THE TASK
Give back an exact copy of the lines in the records below, from the line that has "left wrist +" through the line that has "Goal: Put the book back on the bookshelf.", and nothing besides.

DATA EXTRACTS
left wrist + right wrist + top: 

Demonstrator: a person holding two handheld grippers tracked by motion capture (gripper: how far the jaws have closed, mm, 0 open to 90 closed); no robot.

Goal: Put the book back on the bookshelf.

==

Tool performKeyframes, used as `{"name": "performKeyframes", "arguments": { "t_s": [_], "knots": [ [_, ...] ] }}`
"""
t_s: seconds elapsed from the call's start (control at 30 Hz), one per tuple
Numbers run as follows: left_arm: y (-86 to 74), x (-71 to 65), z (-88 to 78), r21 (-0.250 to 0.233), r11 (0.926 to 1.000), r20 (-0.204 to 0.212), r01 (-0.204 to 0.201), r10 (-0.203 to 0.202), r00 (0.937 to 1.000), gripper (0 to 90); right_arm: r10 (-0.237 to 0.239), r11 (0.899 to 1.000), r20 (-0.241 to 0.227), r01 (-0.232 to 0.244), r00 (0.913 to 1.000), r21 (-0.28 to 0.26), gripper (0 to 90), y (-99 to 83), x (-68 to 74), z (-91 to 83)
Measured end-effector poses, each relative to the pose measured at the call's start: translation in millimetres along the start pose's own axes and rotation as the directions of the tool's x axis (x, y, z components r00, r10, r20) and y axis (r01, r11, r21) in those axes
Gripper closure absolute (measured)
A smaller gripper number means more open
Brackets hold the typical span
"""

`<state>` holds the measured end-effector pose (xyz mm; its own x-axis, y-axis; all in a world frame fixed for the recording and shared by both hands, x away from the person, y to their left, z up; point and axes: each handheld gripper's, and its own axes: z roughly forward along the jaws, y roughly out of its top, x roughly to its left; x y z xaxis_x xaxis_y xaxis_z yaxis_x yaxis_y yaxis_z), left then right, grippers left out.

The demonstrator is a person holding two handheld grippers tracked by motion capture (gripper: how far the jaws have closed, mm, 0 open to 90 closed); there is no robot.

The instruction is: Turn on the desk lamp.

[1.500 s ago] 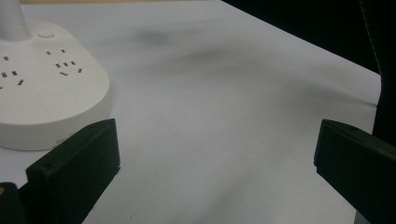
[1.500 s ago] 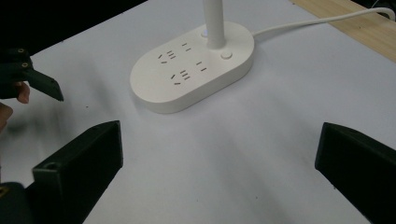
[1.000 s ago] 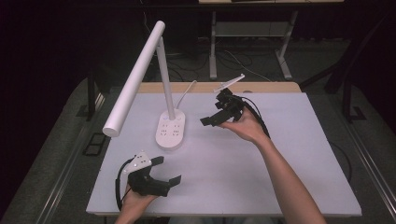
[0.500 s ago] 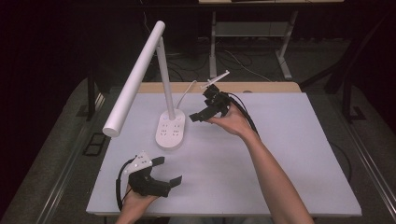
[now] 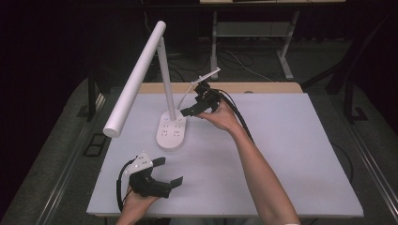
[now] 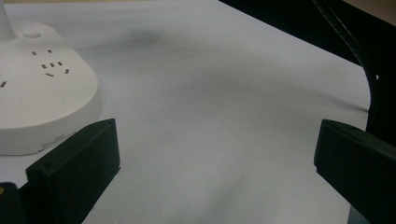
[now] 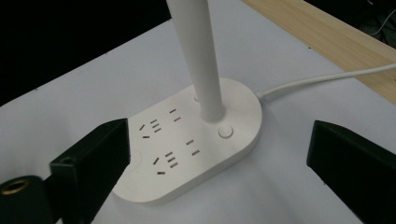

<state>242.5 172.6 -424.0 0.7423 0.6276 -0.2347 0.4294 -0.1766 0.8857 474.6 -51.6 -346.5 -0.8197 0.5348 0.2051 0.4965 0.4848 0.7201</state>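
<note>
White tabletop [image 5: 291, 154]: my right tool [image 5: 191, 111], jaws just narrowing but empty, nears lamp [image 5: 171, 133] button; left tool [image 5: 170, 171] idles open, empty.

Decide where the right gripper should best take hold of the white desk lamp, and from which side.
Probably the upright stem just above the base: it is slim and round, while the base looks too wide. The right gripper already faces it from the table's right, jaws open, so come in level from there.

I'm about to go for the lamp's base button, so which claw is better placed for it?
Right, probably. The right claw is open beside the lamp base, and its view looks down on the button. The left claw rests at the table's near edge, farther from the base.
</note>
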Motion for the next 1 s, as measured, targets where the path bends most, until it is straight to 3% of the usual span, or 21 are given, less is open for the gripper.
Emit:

RESULT
left wrist + right wrist + top: 

Demonstrator: a person holding two handheld grippers tracked by motion capture (gripper: how far the jaws have closed, mm, 0 open to 90 closed); no robot.

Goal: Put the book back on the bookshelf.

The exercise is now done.